An Historical View of Dreams and the Ways to Direct Them; Practical Observations by Marie-Jean-Leon Lecoq, le Marquis d’Hervey-Saint-Denys1


  • C.M. Den Blanken
  • E.J.G. Meijer


In 1867, Librairie d’Amyot at Paris published a book entitled Les Rêves et les Moyens de les Diriger; Observations pratiques (trans.: Dreams and the Ways to Direct Them; Practical Observations.) Henceforth we will refer to it as Les Rêves. Originally the work appeared anonymously but eventually its authorship was attributed to the famous French scientist, le Marquis d’Hervey-Saint-Denys. With its publication, for the first time in Western history, a detailed personal report on lucid dreaming over a 32-year period was available. Among other things, in this book, Saint-Denys describes his interest in dreams from the age of thirteen, how he developed lucidity in them, and how he partially mastered the direction of his dreams. Almost every book on lucid dreams refers to Saint-Denys’ work (e.g.
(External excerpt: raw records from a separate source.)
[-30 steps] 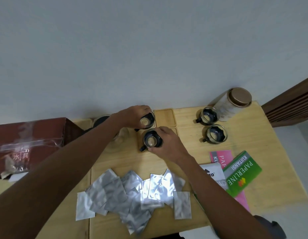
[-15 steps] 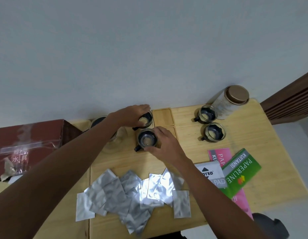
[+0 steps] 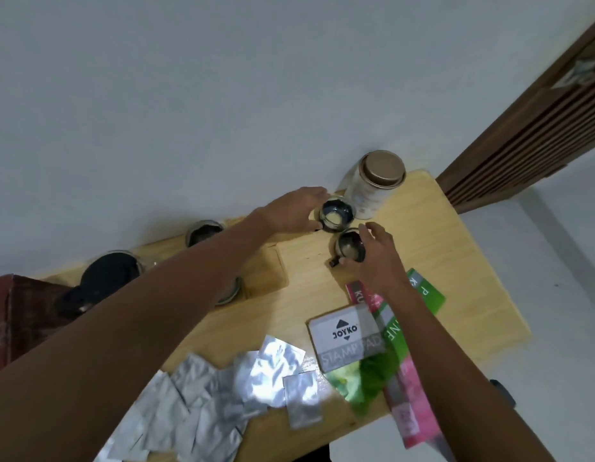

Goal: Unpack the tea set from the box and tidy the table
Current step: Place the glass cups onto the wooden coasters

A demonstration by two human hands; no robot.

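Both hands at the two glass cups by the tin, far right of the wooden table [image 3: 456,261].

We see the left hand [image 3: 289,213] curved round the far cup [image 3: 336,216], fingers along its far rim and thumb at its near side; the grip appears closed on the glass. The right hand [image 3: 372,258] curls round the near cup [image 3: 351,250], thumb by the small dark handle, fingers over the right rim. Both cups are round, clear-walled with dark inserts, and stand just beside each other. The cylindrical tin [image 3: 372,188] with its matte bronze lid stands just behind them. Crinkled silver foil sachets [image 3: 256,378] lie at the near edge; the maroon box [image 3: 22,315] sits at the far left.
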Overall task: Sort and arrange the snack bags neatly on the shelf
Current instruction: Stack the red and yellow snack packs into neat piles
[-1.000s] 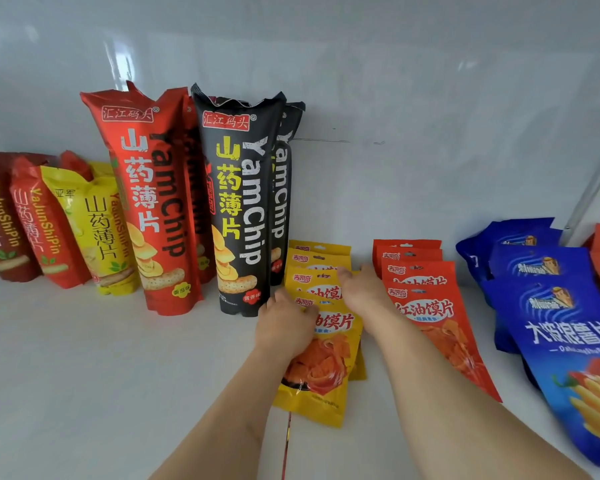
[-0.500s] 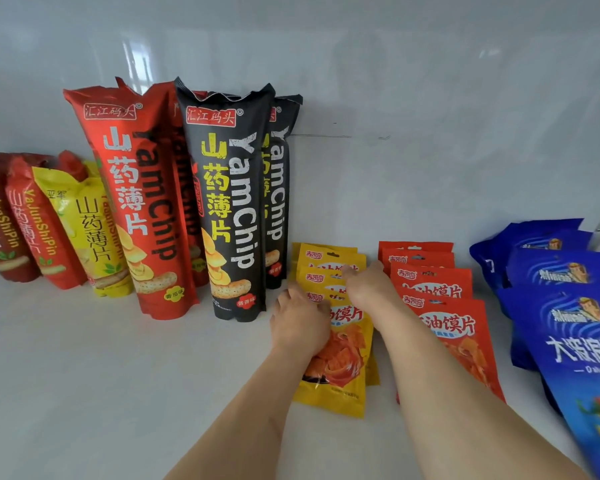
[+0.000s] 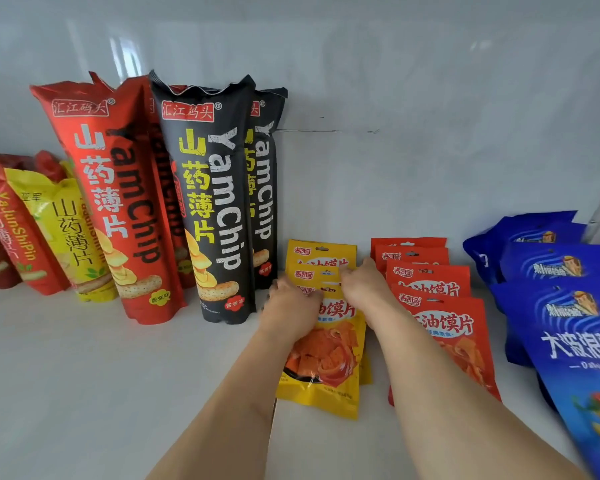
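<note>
Shelf (image 3: 84, 393), white and glossy, carries every bag, with a pale wall behind. Taking the yellow bags (image 3: 323, 355) as the landmark, they lie flat in an overlapping stack near the middle of the shelf, the top edges fanned toward the wall. Left of them stand the tall black bags (image 3: 215, 202), upright and leaning on the wall, the nearest one just beside the yellow stack. Further left of the yellow bags stand the tall red bags (image 3: 118, 209), touching the black ones. Furthest left are shorter red and yellow pouches (image 3: 59, 230), tilted against each other. Right of the yellow bags lies a fanned stack of red bags (image 3: 437, 306), just beside them and partly under the right forearm. Well to the right of the yellow bags are the blue bags (image 3: 561, 306), overlapping and running off the frame edge.

The left hand (image 3: 291, 310) rests on the left upper part of the yellow stack, fingers curled down over the bags' edge; whether its grip pinches a bag I cannot tell. The right hand (image 3: 364, 285) reaches onto the upper right of the same stack, fingertips at the top edge of a yellow bag; its grip is blurred and cannot be told either.
</note>
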Demonstrator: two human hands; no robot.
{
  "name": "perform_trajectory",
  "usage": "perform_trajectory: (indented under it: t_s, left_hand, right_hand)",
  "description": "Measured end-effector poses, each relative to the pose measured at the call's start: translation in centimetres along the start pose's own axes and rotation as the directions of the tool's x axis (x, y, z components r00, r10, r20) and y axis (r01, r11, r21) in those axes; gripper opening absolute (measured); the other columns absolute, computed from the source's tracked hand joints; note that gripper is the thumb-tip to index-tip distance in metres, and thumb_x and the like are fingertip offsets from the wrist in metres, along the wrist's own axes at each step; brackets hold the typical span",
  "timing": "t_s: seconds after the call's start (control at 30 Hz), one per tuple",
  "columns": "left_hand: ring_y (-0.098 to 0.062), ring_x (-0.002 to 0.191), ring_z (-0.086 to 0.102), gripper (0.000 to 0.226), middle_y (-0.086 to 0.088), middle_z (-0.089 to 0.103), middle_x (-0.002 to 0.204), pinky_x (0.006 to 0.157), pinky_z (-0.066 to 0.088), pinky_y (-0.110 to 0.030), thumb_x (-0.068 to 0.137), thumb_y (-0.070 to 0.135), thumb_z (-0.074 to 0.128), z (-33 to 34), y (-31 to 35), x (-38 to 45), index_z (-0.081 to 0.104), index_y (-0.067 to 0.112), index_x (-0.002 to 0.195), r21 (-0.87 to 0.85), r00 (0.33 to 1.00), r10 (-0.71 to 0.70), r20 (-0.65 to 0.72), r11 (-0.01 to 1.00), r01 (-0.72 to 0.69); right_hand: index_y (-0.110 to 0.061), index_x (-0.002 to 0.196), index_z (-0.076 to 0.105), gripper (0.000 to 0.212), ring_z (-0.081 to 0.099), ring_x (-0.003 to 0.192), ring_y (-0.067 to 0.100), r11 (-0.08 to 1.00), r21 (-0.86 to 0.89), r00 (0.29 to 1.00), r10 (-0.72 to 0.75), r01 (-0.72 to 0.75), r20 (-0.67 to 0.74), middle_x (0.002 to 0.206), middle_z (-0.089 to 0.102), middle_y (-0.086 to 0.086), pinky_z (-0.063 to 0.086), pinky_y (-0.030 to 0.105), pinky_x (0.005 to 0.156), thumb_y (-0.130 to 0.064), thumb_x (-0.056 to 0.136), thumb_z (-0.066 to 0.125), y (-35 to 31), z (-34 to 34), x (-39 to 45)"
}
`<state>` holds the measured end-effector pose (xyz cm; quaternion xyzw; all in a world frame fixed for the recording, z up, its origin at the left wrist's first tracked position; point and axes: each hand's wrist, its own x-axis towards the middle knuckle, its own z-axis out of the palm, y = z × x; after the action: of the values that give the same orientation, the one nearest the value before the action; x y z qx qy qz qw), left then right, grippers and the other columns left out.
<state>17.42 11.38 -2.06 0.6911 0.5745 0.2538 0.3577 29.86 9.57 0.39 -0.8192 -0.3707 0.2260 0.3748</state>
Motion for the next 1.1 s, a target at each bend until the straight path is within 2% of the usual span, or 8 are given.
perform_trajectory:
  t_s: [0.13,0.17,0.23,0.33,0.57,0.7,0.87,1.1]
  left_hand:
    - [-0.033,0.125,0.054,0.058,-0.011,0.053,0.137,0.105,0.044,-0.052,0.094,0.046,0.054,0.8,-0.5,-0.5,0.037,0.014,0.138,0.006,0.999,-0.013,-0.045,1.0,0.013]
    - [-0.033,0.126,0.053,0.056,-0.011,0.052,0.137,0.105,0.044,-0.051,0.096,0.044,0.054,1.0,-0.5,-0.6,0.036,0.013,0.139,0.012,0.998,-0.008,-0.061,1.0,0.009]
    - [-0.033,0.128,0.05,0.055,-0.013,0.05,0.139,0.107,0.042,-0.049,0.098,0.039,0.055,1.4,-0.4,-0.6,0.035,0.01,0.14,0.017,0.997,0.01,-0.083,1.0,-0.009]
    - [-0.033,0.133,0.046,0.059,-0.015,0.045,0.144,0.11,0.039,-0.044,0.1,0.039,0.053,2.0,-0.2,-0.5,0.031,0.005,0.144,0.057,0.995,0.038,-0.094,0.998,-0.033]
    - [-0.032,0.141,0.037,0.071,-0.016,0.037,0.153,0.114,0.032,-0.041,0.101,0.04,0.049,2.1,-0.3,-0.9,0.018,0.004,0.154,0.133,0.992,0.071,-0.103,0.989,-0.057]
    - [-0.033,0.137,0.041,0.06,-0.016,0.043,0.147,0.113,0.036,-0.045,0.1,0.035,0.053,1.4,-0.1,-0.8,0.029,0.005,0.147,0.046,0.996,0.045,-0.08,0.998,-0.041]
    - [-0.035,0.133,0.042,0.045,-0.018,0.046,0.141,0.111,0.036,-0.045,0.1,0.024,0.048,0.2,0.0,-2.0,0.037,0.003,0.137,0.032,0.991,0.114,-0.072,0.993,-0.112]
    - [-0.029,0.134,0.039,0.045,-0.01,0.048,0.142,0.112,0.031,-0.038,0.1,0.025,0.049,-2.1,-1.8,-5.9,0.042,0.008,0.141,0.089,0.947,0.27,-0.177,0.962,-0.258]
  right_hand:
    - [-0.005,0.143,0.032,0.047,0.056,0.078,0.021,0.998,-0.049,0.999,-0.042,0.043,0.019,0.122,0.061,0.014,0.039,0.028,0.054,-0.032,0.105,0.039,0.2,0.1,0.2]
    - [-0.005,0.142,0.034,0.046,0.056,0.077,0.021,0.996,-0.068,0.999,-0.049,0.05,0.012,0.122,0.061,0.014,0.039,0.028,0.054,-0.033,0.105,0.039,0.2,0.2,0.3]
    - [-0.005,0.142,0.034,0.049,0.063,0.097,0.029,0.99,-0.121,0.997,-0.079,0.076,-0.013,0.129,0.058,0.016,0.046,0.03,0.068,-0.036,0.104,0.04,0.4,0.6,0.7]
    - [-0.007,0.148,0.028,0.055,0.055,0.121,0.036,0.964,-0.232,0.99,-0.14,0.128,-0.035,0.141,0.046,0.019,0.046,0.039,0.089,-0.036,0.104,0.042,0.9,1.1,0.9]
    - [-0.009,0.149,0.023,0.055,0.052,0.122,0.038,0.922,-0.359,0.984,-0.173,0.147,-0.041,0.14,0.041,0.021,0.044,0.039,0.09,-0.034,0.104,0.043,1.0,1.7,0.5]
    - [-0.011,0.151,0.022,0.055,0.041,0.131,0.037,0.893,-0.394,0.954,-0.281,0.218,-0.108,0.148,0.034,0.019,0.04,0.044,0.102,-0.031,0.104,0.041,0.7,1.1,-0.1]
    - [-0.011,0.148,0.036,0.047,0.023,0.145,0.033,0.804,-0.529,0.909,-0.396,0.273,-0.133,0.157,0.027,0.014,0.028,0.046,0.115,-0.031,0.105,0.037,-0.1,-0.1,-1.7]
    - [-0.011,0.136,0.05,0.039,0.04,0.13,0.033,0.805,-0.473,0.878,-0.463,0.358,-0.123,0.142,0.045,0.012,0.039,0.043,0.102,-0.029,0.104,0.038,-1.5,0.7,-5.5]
Patricia Garfield (1974), Celia Green (1968), and Stephen LaBerge (1985, 1988)). Although we may consider the author of Les Rêves the father of modern lucid dream research, very little information about the book or its author has been available. Thus the purpose of this article is to present new information as a result of a search for the original publication of Les Rêves.